To implement the quarter-wavelength we propose to use a 1.5-turn SE transformer in the implementation of the Doherty combiner, as it helps further reduce the Doherty combiner footprint. Also, to achieve a relatively low coupling factor between the primary and secondary windings of transformers, we choose an alternative way, instead of using two consecutive metal layers, we implement the primary coil in the top layer and the secondary coil of the transformer in the third layer from the top. By implementing this design method, a portion of the coupling factor ( $k_m$ ) resulting from capacitive coupling is reduced without changing magnetic coupling. Comparing the transformer designed with the top and second top metal layers to the one designed here is not that straightforward. Designing a quarter-wavelength using a transformer with a high coupling factor requires very large inductances for primary and secondary according to

$$Z_{0\text{Tr}} = \frac{\omega_0 k_m L_p}{n(1 - k_m^2)} \Rightarrow L_p = \frac{Z_{0\text{Tr}} k_m}{n(1 - k_m^2)} \quad (6)$$

where  $n = \sqrt{L_s/L_p}$  and  $Z_{0\text{Tr}}$  is the characteristic impedance for the quarter-wavelength designed by the transformer. For example, we may consider a case where a transformer-based QTL with a given characteristic impedance needs to be designed. Two transformers can be designed, one with a coupling factor of 0.75 and the other one with 0.65. For the case with the coupling factor 0.75, the required inductance is almost 32% higher compared with 0.65. To get large inductive coils, longer metal traces are needed, which results in more resistance per coil. Not only that, the physical size of the transformer is another prohibitive factor. Fig. 6(a) and (b)



Fig. 6. Three-dimensional view of (a) 1.5-turn transformer and (b) proposed Doherty power combiner.



Fig. 7. EM simulation results of (a) 1.5-turn transformer and (b) passive efficiency of Doherty power combiner.

shows the 3-D view of the transformer and the Doherty combiner, respectively. The transformer occupies  $100 \times 100 \mu\text{m}$ . The resulting Doherty combiner using the proposed transformer only occupies  $297 \times 155 \mu\text{m}$  which is 50% smaller than [11] and 100  $\mu\text{m}$  narrower compared with [20]. Fig. 7(a) demonstrates the EM simulation results of the transformer implemented in a 90-nm BiCMOS process. The coupling factor is about 0.63 in the band of interest and the inductance values for primary and secondary windings are in the range of 380–390 pH. Fig. 7(b) shows the passive efficiency of the



Fig. 8. Interstage matching network. (a) Traditional architecture versus proposed, (b) proposed circuit implementation, (c) EM simulation result of the proposed implementation, (d) simulation results of amplitude and phase differences between interstage matching outputs of main and auxiliary paths over PA output power at 26, (e) 28, and (f) 30 GHz.
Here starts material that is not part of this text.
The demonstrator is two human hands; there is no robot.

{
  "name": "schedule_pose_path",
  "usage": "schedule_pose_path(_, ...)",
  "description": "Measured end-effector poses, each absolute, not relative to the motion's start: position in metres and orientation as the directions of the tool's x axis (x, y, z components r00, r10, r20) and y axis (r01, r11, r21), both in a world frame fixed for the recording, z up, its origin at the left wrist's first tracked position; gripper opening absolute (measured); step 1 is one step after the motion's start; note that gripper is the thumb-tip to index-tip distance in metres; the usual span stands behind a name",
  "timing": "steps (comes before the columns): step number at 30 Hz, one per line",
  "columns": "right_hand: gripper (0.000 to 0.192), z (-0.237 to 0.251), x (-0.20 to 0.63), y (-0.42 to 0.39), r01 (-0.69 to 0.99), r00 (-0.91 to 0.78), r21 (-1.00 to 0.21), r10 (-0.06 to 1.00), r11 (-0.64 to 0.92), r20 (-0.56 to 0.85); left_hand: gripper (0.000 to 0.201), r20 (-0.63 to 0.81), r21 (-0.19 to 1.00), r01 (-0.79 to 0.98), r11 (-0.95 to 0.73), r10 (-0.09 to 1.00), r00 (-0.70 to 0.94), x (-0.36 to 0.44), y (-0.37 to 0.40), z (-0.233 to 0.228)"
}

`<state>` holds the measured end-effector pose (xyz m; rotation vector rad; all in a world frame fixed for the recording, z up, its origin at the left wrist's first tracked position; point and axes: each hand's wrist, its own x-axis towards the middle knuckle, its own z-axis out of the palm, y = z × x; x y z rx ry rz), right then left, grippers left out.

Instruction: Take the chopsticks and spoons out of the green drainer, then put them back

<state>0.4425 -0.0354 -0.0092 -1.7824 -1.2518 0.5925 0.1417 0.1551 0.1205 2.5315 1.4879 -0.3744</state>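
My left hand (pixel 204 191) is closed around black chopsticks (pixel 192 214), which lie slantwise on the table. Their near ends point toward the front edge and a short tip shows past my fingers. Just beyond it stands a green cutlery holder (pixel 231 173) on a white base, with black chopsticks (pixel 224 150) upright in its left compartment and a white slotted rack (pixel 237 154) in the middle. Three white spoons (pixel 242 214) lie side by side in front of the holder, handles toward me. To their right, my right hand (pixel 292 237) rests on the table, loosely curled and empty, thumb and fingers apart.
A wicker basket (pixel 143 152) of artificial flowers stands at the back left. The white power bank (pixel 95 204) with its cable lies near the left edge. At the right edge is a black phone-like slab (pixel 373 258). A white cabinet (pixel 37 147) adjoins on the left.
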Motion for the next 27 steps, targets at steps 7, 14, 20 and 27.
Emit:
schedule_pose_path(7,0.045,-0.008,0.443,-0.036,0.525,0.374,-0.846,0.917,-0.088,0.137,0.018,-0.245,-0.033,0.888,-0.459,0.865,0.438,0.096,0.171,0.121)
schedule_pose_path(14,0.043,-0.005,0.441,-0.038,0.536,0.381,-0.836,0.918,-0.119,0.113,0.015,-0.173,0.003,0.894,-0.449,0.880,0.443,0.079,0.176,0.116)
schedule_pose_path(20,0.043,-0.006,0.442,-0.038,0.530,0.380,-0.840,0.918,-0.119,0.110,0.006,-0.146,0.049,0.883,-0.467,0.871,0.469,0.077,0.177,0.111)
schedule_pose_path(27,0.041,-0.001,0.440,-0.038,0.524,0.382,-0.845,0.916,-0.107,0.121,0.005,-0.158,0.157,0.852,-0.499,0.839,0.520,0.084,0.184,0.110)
designed Doherty combiner versus frequency, demonstrating the maximum efficiency drop is 4% over a 4-GHz bandwidth around the center frequency.

### B. Driver and Interstage Matching Network Design

In this section, we present the design of the driver stage and interstage matching network. As we discussed in Section III, the driver stage plays a vital role in determining the overall performance of the PA and needs careful design (Fig. 5). A differential CE stage provides both high gain and decent efficiency. In traditional mm-wave DPA design for each auxiliary and main amplifier, one driver is used [11], [12], [13], [16], [20], [24]. To distribute the input signal between auxiliary and main amplifiers, a 90° hybrid coupler is used at the input. The 90° hybrid coupler is added on the top of input matching circuits which occupy a considerable amount of area leading to an increase in the overall size of the Doherty amplifier. On the other hand, as shown in Table II, the input impedance of the CB stage is small, leading to a large impedance transformation ratio (ITR), [Fig. 8(a)]. In this design a single driver is proposed and signal division, 90° phase difference, and matching are done in the interstage matching network, a single driver amplifier reduces the ITR by a factor of 2. While using separate drivers allows class-C type biasing for the driver in the auxiliary amplifier path, a single driver allows a more compact implementation of the Doherty amplifier [25]. Also, dynamic power splitting methods can further save power in the driver stage [26], [27].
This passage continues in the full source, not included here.